Tuesday, November 6, 2012

Eeny, Meeny, Miny, Moe

Trey Smith

That said, I did receive some earnest requests for advice on how to make a responsible — or at least, vaguely logical — voting decision in such an impossibly depressing election.

To those of you looking for such counsel, let me say that while I don’t have the only valid response to that request, I’d be happy to reveal the crude point system I rely on during elections like this. If just hours out from Election Day you still haven’t decided how to vote, you might find it useful.

Rejecting the premise that the campaigns get to dictate what policy debates and are not important, I start by breaking the major presidential issues into four categories, each of increasing significance to my vote:

1) Freedom Issues: These are issues involving liberty, including civil liberties, privacy, a woman’s right to choose an abortion and consenting adults’ general rights (for example, to consume marijuana or to legally recognized same-sex marriage).

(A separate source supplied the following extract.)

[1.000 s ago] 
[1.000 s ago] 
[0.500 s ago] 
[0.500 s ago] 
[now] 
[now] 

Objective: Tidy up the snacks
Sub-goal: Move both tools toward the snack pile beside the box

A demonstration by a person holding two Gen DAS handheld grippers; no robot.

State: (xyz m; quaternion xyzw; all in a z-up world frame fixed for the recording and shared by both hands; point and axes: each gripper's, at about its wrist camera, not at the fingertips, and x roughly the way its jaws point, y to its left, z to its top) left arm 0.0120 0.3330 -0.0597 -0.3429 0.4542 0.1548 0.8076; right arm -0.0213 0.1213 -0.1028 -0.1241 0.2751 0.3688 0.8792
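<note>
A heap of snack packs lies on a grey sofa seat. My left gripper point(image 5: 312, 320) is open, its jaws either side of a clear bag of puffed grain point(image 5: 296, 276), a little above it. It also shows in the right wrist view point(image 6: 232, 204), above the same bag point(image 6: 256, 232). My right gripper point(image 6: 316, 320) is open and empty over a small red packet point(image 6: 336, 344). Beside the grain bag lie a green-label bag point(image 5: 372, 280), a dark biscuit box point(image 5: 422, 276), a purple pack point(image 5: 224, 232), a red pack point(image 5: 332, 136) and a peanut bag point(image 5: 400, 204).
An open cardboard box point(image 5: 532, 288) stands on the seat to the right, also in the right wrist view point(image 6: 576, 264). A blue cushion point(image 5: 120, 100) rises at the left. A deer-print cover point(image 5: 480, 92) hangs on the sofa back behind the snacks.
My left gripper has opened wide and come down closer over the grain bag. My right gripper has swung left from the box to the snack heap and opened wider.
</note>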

2) Mass Suffering Issues: These are the issues involving millions of people in severe pain or agony, including poverty, hunger, joblessness, low wages, civil rights/discrimination and criminal justice/incarceration.

3) Mass Death Issues: As the name implies, these are the issues involving thousands or millions of people not just suffering, but actually losing their lives. I include health care, toxic pollution, medium-sized regional wars and terrorism.

4) Possible World-Enders: These are the select few issues that could actually end civilization as we know it. In this election, Among those are an apocalyptic war (say with Iran or a nuclear Pakistan), funding for prevention of pandemics and the fight against catastrophic global climate change – with the latter’s imminence underscored by Hurricane Sandy.

Each category should get a certain amount of total points – in my personal schematic, issues involving physical pain and death are weighted, meaning freedom gets 2 points, mass suffering gets 4 points, mass death gets 6 points and world enders get 10 points.
~ from How to Choose a President by David Sirota ~
Utilizing Sirota's calculus, I'm not sure if this will help a still undecided voter. In my book, both Obama and Romney would receive failing scores! So, it would seem to me that a person using a methodology like this would be compelled to vote third party.

Of course, there is another time-honored mechanism for making such a difficult decision: Heads or Tails.